[comp.protocols.tcp-ip] Fletcher Checksum

HORN%HYDRA@sdi.polaroid.COM (12/13/89)

Adding a checksum option with expanded size checksum (32, 64, ...
bit) seems to be a reasonable way to start experimenting with error
control algorithms for high speed networks.  A similar experimental
option for VMTP also seems reasonable.

As transmission speeds increase I think that we will need to look
more and more to forward error correction (FEC) techniques to
replace ARQ techniques.  With TCP, 64Kbit effective bandwidth, 250
msec end-to-end delays the ARQ impact on response time is modest and
the buffering demands are low.  At high bandwidth you have many
megabytes in flight with corresponding major buffering demands.  I
would not be surprised to see the buffers move to disk or
re-computation in some cases, with the result that a single ARQ has
a very large performance impact.

FEC techniques are improving steadily and are now in widespread use
both within modems (typically convolution codes) and in
media like CDROM (Reed Solomon codes).  For the non-error case,
there are table lookup approaches to RS (and some other) codes that
reduce the computation load to 10-20 instructions per byte for a
code that can withstand 0.001 ber.  The computation needed to repair
an error is much larger.  These approaches only minimize the cost of
generating and verifying checkwords.

One of the important aspects of using FEC is a good characterization
of the error modes of the telemetry system.  This may be the most
difficult aspect of introducing it into any large network.  You do
need to understand how errors occur, what are typical error burst
sizes, deletion and insertion modes, etc.

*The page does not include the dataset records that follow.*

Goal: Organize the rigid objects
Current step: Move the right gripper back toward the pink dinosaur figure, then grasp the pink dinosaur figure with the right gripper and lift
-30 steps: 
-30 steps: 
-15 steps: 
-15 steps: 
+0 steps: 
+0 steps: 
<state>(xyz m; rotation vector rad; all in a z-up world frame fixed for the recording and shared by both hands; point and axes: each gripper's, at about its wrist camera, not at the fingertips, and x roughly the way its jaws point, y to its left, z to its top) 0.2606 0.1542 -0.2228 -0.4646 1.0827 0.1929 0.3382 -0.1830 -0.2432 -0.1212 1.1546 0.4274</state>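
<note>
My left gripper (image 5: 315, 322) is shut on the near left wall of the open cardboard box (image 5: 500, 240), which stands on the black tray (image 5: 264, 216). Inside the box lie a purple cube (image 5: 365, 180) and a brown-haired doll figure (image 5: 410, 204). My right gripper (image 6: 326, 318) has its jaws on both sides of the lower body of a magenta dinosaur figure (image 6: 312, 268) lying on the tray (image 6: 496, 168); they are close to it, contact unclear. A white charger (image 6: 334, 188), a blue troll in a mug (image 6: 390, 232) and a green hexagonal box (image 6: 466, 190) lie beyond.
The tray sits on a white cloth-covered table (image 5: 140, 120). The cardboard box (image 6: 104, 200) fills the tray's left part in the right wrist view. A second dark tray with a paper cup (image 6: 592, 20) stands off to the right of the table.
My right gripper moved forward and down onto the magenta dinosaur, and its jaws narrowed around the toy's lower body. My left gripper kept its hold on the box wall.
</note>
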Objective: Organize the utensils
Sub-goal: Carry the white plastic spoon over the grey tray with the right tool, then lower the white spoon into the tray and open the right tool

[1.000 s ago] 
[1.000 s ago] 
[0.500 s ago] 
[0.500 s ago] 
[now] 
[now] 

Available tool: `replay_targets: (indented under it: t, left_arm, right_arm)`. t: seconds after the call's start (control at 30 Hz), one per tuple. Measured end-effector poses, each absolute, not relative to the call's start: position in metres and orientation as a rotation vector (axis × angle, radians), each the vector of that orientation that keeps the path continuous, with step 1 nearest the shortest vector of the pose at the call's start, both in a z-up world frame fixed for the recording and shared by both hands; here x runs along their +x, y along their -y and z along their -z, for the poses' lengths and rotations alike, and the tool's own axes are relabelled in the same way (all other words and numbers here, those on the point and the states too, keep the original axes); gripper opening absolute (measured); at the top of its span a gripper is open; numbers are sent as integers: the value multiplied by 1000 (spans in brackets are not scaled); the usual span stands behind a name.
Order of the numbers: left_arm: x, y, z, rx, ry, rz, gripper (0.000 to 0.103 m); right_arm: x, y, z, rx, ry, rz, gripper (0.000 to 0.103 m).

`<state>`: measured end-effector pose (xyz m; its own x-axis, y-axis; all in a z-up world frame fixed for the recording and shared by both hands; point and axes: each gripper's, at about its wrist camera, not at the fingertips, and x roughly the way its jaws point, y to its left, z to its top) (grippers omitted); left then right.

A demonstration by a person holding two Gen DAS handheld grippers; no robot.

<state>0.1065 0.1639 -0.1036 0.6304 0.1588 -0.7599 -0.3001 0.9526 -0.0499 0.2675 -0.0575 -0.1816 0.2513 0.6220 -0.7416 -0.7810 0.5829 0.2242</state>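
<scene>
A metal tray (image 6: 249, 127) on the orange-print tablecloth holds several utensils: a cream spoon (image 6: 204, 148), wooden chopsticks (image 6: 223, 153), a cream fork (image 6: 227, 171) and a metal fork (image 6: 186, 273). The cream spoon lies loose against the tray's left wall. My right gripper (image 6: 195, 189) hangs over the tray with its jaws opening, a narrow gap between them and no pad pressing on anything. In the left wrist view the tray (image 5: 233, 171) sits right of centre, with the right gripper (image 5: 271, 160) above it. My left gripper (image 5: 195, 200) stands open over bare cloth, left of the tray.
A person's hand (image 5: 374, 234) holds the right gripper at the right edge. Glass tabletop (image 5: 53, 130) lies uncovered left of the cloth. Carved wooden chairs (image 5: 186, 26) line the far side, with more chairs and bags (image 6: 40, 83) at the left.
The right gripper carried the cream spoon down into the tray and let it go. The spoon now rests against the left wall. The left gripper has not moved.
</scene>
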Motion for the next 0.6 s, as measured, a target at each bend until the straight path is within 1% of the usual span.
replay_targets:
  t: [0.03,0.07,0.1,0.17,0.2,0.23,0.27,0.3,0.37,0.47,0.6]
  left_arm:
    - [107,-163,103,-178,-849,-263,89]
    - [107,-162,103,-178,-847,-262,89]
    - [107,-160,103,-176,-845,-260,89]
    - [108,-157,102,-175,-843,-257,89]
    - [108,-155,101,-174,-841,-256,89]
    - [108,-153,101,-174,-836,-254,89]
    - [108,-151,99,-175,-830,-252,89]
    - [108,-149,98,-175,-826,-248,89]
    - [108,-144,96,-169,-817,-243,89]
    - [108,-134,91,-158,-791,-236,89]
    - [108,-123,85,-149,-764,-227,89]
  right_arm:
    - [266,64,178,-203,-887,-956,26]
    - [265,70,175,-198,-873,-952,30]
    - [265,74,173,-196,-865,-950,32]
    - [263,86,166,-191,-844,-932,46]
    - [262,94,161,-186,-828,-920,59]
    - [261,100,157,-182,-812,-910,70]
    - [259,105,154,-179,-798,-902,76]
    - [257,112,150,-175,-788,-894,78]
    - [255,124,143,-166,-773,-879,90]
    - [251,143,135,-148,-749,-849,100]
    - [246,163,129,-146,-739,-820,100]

Examination of the system level tradeoffs would be worthwhile.  FEC
costs somewhat more CPU (rapidly getting cheaper) and uses a
controllable percentage of the bandwidth (typically a few percent)
while drastically reducing the needs for buffers at both ends.  The 
extra cost for FEC at CDROM rates (about 1Mbit/s) is a few hundred
dollars at most (retail pricing).  FEC can always retreat to ARQ for
cases beyond its ability to repair.

R Horn    horn%hydra@polaroid.com

mckenney@aai8.itstd.sri.com (Paul E. McKenney) (12/15/89)

In article <0CEC4873D71F21B02A@sdi.polaroid.com> HORN%HYDRA@sdi.polaroid.COM writes:
>[ . . . ]
>As transmission speeds increase I think that we will need to look
>more and more to forward error correction (FEC) techniques to
>replace ARQ techniques.

Nachum Shacham and I have recently written a paper on reducing the
need for ARQ through use of FEC.  The title is ``Packet Recovery
in High-Speed Networks Using Coding and Buffer Management''; drop me
a note with your USMail address if you would like a draft copy.

				Thanx, Paul

rpw3@rigden.wpd.sgi.com (Robert P. Warnock) (12/15/89)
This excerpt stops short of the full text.